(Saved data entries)

◇ ◇ ◇ ◇ ◇

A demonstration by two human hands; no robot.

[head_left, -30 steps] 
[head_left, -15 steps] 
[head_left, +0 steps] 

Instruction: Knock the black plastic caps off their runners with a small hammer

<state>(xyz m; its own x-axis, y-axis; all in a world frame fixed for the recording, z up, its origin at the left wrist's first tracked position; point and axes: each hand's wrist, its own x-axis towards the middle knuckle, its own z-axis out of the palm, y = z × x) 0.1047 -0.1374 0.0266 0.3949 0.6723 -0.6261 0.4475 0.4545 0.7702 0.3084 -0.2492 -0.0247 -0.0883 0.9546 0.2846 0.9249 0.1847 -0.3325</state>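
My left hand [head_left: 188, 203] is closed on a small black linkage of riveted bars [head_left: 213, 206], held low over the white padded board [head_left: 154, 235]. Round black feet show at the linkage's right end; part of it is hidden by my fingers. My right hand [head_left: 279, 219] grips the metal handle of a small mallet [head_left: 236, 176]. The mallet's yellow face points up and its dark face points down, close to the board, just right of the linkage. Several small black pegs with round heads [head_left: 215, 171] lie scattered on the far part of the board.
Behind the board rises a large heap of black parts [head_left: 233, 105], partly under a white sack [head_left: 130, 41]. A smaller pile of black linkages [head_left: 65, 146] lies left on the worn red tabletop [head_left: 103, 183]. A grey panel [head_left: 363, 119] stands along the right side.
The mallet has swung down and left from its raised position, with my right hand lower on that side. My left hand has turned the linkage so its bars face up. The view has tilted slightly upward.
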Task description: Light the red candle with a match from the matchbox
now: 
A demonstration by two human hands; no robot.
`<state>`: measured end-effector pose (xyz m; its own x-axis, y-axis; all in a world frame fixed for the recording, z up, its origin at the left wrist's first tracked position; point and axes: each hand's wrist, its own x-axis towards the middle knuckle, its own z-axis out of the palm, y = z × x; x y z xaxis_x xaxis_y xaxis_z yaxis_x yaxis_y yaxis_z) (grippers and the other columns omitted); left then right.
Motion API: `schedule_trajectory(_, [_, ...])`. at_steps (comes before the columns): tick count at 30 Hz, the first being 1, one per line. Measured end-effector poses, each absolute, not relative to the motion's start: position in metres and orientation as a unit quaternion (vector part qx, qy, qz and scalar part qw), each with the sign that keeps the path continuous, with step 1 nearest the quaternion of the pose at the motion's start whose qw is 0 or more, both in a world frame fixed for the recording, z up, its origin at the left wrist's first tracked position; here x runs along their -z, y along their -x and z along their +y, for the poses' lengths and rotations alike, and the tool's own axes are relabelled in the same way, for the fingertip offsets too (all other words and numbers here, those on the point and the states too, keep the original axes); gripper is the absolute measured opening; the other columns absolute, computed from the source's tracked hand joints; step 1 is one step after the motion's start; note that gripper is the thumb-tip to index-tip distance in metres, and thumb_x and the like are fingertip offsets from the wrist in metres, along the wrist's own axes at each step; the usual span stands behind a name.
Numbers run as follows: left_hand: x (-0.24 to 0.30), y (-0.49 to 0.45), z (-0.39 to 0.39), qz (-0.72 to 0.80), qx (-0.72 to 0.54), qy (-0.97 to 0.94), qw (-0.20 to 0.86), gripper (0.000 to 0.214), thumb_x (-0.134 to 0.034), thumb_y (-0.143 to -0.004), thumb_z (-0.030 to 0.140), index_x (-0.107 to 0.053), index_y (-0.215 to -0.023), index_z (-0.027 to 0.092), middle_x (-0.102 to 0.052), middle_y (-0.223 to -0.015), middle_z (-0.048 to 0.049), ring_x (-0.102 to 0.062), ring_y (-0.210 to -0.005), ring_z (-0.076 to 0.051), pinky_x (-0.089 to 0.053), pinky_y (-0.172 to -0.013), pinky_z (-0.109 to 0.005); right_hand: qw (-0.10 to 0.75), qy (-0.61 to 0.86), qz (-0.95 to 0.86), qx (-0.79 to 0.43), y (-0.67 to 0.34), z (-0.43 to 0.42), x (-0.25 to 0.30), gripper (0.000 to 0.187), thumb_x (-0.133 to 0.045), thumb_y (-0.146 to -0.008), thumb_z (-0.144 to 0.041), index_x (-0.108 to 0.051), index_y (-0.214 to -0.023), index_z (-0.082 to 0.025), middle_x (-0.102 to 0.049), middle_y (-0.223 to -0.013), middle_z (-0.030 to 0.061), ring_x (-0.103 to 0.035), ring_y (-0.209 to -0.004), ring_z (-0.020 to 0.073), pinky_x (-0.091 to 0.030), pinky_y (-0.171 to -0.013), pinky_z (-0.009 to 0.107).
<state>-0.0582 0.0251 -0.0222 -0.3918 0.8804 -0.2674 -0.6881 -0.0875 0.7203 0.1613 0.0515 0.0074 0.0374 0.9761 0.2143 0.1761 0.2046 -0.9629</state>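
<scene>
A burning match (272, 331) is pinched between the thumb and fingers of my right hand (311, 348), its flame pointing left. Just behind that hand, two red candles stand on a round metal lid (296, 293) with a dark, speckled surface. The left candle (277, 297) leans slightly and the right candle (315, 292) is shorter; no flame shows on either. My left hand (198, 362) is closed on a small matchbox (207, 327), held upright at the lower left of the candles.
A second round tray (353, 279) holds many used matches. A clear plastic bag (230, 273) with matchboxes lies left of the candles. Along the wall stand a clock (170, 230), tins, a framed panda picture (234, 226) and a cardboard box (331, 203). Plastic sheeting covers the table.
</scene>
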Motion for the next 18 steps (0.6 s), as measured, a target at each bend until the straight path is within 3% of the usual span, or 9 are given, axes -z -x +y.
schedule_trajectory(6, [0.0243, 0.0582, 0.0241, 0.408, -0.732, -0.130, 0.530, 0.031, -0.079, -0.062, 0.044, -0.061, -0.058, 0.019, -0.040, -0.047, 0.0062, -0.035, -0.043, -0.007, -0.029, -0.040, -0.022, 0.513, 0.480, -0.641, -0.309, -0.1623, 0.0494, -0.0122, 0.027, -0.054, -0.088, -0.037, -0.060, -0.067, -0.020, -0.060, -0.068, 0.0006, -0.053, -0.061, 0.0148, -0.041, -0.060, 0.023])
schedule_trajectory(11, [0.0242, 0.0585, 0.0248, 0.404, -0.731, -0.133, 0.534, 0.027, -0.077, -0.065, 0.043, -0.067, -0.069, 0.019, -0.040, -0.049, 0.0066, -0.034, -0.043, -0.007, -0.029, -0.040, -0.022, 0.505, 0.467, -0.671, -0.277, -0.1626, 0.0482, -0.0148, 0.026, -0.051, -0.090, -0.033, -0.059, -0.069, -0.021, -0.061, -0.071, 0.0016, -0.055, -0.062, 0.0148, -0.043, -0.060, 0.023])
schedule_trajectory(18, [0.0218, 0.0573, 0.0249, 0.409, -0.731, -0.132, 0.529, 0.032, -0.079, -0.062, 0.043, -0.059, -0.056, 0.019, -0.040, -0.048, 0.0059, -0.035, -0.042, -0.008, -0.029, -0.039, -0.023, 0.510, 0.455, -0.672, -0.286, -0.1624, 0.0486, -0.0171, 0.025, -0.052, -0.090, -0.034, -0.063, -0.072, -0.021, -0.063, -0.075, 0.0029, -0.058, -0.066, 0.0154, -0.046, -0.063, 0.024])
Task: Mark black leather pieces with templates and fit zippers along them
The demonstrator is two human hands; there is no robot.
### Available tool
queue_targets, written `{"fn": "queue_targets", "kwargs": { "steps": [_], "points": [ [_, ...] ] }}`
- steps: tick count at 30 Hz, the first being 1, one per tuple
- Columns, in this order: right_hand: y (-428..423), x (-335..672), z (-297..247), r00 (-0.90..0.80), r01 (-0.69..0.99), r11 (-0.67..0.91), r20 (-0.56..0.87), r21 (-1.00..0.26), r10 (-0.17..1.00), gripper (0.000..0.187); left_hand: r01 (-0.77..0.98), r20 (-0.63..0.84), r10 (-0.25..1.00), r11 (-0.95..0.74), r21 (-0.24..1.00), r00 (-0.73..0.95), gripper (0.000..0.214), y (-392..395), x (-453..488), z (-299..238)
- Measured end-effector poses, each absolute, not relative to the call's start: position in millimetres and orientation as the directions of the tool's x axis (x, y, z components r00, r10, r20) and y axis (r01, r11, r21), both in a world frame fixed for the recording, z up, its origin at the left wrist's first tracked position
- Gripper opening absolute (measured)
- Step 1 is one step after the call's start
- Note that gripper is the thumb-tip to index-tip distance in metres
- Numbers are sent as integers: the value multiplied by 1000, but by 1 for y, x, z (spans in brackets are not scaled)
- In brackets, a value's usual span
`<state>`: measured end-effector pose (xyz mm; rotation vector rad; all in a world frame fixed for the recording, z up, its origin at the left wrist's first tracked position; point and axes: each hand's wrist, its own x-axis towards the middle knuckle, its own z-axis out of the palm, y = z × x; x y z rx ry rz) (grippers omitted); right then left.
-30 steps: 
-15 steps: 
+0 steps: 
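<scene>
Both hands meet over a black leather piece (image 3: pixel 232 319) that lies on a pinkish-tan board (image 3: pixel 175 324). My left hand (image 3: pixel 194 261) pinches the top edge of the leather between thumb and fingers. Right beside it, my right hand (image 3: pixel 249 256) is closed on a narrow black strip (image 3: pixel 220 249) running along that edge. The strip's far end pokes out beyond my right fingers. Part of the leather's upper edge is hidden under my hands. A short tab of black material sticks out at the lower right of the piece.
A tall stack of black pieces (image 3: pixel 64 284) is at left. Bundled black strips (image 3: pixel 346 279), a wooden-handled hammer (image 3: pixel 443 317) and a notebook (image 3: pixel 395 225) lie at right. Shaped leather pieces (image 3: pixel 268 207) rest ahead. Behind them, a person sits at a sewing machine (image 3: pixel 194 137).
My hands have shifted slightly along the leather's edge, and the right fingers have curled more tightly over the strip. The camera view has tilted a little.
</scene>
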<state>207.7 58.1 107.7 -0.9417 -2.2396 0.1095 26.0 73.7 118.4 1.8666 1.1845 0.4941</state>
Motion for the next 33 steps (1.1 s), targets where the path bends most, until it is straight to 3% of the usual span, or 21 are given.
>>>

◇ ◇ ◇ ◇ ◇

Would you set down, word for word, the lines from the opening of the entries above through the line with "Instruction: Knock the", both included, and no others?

A demonstration by two human hands; no robot.

[head_left, -30 steps] 
[head_left, -15 steps] 
[head_left, +0 steps] 

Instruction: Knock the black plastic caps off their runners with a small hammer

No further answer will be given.